(Your objective):
Lines containing the word "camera" in the data below: say how many, with no other text.
------------------------
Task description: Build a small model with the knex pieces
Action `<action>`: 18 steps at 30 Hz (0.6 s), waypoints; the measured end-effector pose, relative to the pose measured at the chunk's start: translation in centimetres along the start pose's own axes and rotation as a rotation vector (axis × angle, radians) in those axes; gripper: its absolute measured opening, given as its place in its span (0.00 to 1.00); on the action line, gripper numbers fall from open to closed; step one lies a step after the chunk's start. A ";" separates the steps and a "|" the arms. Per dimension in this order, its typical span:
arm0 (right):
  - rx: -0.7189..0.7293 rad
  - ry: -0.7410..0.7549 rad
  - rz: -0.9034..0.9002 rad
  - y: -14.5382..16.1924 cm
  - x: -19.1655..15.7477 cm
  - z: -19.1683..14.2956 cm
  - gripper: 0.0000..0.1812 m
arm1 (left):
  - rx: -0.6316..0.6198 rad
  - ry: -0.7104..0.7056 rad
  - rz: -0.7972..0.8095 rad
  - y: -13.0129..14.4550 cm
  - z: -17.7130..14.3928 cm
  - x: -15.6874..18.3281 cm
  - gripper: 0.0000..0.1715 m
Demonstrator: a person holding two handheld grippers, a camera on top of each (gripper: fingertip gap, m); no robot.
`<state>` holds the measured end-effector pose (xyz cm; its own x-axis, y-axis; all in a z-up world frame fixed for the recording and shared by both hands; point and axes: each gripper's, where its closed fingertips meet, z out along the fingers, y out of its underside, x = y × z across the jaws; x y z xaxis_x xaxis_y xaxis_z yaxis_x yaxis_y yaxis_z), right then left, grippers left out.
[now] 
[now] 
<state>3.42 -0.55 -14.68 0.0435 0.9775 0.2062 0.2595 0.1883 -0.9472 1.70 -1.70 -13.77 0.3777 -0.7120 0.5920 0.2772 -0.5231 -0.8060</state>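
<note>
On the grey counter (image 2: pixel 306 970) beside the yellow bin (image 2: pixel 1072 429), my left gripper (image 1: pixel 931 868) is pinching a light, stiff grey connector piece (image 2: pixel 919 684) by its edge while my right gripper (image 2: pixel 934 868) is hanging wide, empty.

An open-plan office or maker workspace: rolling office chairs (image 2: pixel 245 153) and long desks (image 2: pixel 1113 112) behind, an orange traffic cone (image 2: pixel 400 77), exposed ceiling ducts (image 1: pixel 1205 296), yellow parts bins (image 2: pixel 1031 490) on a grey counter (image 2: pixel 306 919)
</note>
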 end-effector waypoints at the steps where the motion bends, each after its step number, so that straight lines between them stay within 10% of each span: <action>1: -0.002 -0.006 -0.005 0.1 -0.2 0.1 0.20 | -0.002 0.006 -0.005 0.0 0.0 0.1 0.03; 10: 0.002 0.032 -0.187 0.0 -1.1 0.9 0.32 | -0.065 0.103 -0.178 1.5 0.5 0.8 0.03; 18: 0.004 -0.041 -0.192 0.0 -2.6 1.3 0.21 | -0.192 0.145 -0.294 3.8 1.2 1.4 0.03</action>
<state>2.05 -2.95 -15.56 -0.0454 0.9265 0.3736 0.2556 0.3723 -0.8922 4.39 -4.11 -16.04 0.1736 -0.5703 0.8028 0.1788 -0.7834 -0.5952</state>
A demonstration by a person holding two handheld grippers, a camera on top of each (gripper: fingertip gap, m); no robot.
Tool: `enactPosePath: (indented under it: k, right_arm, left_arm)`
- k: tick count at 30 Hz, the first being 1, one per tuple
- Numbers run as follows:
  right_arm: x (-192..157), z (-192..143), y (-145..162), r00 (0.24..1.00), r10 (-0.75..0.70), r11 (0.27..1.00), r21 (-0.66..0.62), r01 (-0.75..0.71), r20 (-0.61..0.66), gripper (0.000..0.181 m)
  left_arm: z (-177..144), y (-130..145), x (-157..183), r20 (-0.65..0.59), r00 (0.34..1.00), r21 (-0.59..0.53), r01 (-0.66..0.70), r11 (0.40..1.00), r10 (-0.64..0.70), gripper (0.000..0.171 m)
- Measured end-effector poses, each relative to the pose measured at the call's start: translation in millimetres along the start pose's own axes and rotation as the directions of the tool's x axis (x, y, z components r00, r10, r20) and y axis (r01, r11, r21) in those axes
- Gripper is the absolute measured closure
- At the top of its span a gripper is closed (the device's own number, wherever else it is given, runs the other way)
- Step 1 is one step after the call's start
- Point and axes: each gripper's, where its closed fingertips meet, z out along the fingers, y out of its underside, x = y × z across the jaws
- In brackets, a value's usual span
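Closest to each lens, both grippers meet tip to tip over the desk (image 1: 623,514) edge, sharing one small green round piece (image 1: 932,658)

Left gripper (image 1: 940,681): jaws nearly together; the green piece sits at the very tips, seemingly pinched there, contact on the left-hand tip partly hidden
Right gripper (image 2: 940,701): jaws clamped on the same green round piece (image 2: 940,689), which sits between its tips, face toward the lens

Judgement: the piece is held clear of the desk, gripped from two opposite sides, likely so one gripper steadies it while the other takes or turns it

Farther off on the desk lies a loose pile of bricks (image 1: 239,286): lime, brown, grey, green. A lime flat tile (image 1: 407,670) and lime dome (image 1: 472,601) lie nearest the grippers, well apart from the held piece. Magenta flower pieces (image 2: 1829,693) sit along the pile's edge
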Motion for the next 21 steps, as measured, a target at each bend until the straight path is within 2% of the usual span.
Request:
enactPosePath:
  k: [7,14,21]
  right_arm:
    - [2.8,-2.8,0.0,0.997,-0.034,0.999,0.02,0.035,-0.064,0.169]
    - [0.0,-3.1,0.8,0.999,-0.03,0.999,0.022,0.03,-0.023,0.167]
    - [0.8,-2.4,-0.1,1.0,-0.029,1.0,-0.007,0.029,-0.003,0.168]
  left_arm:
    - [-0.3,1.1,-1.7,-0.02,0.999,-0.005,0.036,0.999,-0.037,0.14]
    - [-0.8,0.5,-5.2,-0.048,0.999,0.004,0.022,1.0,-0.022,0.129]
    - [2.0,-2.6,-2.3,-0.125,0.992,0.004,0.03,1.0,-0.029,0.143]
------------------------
(Task solution):
2